El hijo del conserje ya no vivía con sus padres en el colegio, tenía su propio apartamento, con una habitación sola.
—Mi mujer no está en casa —explicó mientras entraban en la salita. Jaromil no tenía ni idea de que su amigo estuviera casado.
—Pues claro que sí, ya va a hacer un año —dijo el compañero con tal suficiencia y tal naturalidad que a Jaromil le dio envidia.
Luego se sentaron en la habitación y Jaromil descubrió junto a la pared una cuna con una criatura; se dio cuenta de que mientras su compañero era un padre de familia él era un simple masturbador.
El compañero sacó del armario una botella de aguardiente y llenó dos vasos, mientras Jaromil pensaba que él no tenía en casa ninguna botella propia, porque su madre le habría preguntado mil veces para qué la necesitaba.
—¿A qué te dedicas? —le preguntó Jaromil.

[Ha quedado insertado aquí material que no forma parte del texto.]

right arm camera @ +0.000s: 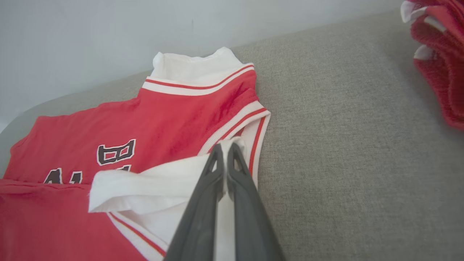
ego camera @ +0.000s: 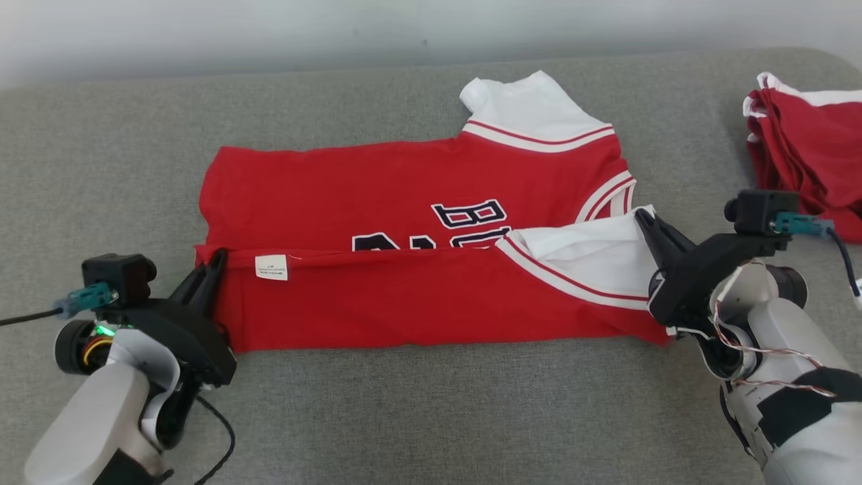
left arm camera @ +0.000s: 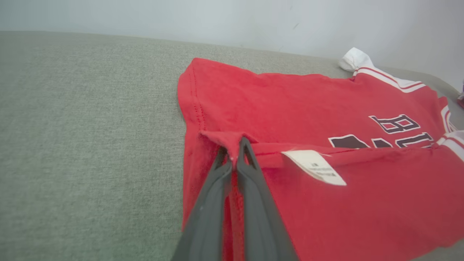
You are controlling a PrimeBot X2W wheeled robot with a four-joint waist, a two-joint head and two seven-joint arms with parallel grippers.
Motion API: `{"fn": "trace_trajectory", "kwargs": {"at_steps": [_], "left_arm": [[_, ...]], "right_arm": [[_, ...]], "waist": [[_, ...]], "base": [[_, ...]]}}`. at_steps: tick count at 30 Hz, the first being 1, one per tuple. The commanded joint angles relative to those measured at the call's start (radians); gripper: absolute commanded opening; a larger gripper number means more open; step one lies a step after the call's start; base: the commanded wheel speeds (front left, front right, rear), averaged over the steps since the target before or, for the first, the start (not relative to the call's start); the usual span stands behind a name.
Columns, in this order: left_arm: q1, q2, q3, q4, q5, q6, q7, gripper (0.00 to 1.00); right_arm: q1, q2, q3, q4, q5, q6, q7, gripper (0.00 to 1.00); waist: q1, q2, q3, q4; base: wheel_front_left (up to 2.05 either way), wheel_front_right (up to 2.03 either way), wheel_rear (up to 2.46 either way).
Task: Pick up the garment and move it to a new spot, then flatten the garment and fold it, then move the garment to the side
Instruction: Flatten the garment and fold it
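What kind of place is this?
Probably a room for practising clothes folding: a grey cloth-covered surface against a bare wall, one red shirt half folded, and a pile of matching ones beside it.

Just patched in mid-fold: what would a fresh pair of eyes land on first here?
The red jersey lies centre, near edge folded over its black lettering. The left tool pinches its hem corner, the right tool its white sleeve. A red garment pile sits far right.

Bright, even, soft light with faint shadows; wrist views bend at edges
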Motion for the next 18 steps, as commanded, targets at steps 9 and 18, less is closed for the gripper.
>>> {"fn": "trace_trajectory", "kwargs": {"at_steps": [9,18], "left_arm": [[-0.020,0.001,-0.069,0.073,-0.037,0.000,-0.111,1.00],[0.128,-0.009,-0.038,0.026,-0.051,0.006,-0.192,1.00]], "right_arm": [[-0.035,-0.009,0.071,0.085,0.066,-0.002,-0.122,1.00],[0.108,-0.083,0.143,0.027,0.108,-0.002,-0.278,1.00]], "waist": [[-0.0003,-0.0002,-0.016,-0.003],[-0.0003,-0.0002,-0.071,0.010]], "base": [[0.00,0.00,0.00],[0.00,0.00,0.00]]}}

—Soy policía —contestó el compañero de clase, y Jaromil se acordó del día en que él estaba con el cuello envuelto junto a la radio y se oía a las masas gritando sus consignas. La policía había sido el mayor soporte del partido comunista, así que seguramente su compañero de curso había estado aquellos días con las masas en pie de lucha, mientras Jaromil estaba en casa con su abuelita.
Efectivamente, su compañero de curso había estado realmente en las calles y hablaba de aquello al mismo tiempo con orgullo y prudencia, de modo que Jaromil sintió la necesidad de darle a entender que estaban unidos por las mismas convicciones; le habló de las reuniones en la casa del hombre de pelo negro. «¿El judío ese? —dijo el hijo del conserje, sin demasiado entusiasmo—. Sé prudente, ¡ése es un tío de cuidado!».
El hijo del conserje se le seguía escapando, estaba todavía un poco más arriba que él y Jaromil ansiaba ponerse a su altura. Con voz apesadumbrada dijo:
—No sé si lo sabes, pero mi padre murió en el campo de concentración. Desde entonces sé que el mundo tiene que cambiar radicalmente y sé cuál es el sitio que me corresponde.
Por fin, el hijo del conserje hizo un gesto afirmativo de comprensión; siguieron charlando durante mucho tiempo y cuando hablaban de su futuro, Jaromil repentinamente afirmó:
—Quiero hacer ciencias políticas. —Él mismo se quedó sorprendido de lo que había dicho; como si aquellas palabras se hubieran adelantado a sus pensamientos, como si hubiera decidido, sin él y en lugar suyo, su futuro—. Ya sabes —continuó—, mamá querría que hiciera estética o francés o yo qué sé, pero a mí eso no me interesa. Eso no es la vida. La vida real es lo que tú haces.
Y cuando salió de la casa del hijo del conserje le pareció que había vivido el día del esclarecimiento definitivo.
Hacía sólo unas horas enviaba por correo un paquete con veinte auriculares y creía que aquélla era una llamada fantástica y maravillosa con la que pedía al gran poeta que le respondiera, que de este modo le enviaba como regalo su espera vana, el deseo de oír su voz.
Pero la conversación con el compañero del colegio, que había seguido a continuación (¡y él estaba seguro de que no había sido una casualidad!), había otorgado a su acto poético precisamente una significación contraria: no se trataba de un regalo y de una llamada suplicante; en absoluto, él le había devuelto orgullosamente al poeta toda la vana espera; los auriculares cortados eran las cabezas cortadas de su propia entrega y Jaromil se las enviaba de vuelta al poeta con una carcajada, igual que el sultán de los turcos le mandaba al jefe de los cristianos las cabezas cortadas de los cruzados.
Ahora lo había comprendido todo: toda su vida había sido una espera en una cabina abandonada, junto al auricular de un teléfono con el que no se podía llamar a ninguna parte. Ante él sólo había una salida: ¡salir de la cabina abandonada, salir rápidamente!